Om de naleving van de wet- en regelgeving te realiseren wordt de werkwijze van het hoogwaardig handhaven gehanteerd. Hoogwaardig handhaven gaat er vanuit dat de naleving van wet- en regelgeving spontaan wordt bevorderd als:

  • de belanghebbende goed geïnformeerd is met betrekking tot de regelgeving en de daarin opgenomen rechten en plichten;

  • de uitvoeringsorganisatie zo weinig mogelijk organisatorische en procedurele drempels opwerpt, zodat de belanghebbende de regelgeving en de controlepraktijk die eruit voortvloeit kan accepteren;

  • ingeval van overtreding van de regels de gevoelsmatige pakkans voldoende hoog is; dit kan worden bereikt door het controle op maat principe: hoe meer risico des te intensiever de benodigde controle;

  • een opgelegde en uitgevoerde sanctie proportioneel is maar ook voldoende preventief werkt.

De wijze waarop de gemeente, bovenstaande onderdelen in onderlinge samenhang uitvoert, wordt door het college in een uitvoeringsplan en in beleidsregels geformuleerd. Dit uitvoeringsplan wordt periodiek geactualiseerd.

Artikel 6. Terugvordering, invordering, kwijtschelding en verhaal

Dit artikel wordt nader uitgewerkt in beleidsregels.

Artikel 7. Het afstemmen van de bijstand/uitkering dan wel het opleggen van een bestuurlijke boete

De Afstemmingsverordening Participatiewet, IOAW en IOAZ Weesp 2017 ziet toe op het afstemmen van de bijstand of de uitkering met betrekking tot verwijtbare gedragingen. Daarnaast is het onderdeel “schending inlichtingenplicht” per 1 januari 2013 onder de bestuurlijke boete gebracht.
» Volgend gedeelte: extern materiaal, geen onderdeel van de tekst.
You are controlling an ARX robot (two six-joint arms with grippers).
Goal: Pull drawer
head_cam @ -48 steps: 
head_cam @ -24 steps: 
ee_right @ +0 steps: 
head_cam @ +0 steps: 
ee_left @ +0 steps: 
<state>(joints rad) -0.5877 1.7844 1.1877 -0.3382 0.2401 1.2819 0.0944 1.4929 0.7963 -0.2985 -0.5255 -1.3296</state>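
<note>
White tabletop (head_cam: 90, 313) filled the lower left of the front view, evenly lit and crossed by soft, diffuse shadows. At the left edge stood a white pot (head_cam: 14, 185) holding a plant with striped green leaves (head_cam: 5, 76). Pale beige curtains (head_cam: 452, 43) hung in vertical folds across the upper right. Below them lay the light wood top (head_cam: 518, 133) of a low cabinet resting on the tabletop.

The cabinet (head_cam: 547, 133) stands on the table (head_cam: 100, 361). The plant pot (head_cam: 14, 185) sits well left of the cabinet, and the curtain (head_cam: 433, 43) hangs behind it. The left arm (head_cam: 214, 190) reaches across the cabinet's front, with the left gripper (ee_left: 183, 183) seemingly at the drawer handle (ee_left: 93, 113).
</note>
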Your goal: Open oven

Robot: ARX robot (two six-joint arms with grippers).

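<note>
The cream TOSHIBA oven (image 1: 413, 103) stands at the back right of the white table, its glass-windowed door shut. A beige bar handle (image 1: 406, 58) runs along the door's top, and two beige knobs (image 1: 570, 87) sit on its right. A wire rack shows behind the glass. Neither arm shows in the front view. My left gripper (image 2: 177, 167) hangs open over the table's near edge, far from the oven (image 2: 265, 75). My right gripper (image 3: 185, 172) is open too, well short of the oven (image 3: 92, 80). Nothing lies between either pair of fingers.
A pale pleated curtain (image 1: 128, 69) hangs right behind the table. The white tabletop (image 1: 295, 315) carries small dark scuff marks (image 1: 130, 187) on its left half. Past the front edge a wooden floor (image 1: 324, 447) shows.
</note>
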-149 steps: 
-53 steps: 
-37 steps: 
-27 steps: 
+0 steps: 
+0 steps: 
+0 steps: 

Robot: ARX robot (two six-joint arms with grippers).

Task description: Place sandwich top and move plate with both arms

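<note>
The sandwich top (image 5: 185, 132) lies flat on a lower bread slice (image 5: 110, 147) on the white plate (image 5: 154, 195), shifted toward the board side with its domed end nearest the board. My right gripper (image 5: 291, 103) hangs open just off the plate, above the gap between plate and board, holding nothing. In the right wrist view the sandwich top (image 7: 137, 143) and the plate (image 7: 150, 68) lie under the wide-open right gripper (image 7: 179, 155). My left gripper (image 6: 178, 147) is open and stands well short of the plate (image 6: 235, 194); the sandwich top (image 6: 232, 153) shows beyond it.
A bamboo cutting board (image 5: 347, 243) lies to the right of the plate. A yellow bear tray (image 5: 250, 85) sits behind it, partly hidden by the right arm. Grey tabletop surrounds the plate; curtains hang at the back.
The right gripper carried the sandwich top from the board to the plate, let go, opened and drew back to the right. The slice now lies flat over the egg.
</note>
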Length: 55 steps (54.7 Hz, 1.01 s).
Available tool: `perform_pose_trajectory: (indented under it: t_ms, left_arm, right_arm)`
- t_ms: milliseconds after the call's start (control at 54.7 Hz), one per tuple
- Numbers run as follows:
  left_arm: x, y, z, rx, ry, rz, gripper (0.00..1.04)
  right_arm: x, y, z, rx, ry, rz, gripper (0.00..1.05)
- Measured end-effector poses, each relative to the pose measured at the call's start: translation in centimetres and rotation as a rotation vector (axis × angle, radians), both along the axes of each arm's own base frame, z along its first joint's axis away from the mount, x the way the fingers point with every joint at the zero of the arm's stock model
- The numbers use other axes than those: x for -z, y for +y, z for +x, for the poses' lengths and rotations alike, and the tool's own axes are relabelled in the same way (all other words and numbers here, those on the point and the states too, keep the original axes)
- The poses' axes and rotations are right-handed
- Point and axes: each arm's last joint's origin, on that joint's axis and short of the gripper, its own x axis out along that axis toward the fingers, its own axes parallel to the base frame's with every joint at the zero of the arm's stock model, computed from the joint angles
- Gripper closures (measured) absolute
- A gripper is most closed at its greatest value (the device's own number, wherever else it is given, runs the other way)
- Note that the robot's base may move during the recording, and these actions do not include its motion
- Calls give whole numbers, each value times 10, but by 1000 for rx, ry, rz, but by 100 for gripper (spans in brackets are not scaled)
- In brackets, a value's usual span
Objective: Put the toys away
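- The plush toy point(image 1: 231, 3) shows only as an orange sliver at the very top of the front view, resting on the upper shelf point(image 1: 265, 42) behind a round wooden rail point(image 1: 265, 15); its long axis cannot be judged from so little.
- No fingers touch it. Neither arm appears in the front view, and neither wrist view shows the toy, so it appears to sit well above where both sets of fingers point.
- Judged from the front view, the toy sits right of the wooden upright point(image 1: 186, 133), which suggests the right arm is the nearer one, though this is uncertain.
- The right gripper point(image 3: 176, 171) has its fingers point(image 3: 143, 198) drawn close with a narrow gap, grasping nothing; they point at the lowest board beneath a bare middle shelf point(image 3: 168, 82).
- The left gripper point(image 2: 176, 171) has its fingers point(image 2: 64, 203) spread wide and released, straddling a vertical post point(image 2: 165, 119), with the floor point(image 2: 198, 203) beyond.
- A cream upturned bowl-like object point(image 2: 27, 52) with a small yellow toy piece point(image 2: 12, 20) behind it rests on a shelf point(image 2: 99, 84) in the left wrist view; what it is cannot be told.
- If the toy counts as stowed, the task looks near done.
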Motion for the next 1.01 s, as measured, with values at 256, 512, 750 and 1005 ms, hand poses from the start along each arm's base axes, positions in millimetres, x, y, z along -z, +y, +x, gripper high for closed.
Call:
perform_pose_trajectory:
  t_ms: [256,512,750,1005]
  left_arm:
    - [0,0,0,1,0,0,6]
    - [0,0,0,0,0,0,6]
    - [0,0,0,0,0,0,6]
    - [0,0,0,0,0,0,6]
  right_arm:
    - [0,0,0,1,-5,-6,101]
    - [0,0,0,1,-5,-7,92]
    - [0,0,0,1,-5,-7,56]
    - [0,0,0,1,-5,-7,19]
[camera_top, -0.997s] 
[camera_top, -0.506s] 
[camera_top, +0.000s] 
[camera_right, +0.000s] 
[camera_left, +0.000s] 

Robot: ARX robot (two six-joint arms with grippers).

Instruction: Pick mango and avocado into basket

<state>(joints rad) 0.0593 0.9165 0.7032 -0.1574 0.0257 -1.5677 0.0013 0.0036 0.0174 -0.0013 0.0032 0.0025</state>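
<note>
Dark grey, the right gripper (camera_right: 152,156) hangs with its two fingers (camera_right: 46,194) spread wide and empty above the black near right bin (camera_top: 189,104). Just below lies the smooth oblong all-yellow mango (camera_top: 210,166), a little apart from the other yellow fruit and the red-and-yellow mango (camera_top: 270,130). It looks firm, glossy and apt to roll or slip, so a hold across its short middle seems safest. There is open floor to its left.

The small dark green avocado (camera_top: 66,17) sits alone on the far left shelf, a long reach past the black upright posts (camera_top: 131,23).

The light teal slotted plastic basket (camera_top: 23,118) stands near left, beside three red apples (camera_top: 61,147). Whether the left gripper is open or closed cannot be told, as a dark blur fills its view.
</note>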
Artikel 8. Aangifte bij het Openbaar Ministerie

Dit artikel wordt nader uitgewerkt in beleidsregels.

Artikel 9. Uitvoering

Uiteraard is het college verantwoordelijk voor de uitvoering van de verordening. Indien noodzakelijk kunnen daarvoor nadere regels worden opgesteld.

Artikel 10. Hardheidsclausule

De hardheidsclausule is in de verordening opgenomen om het college enige vrijheid te geven bij het toepassen van de bepalingen. De eventuele toepassing van deze hardheidsclausule dient echter wel tot het uiterste beperkt te worden. Bij het regelmatig toepassen van deze clausule dient aanpassing van de verordening te worden overwogen.

Artikel 11. Citeertitel, inwerkintreding en overgangsrecht

Dit artikel behoeft geen nadere toelichting.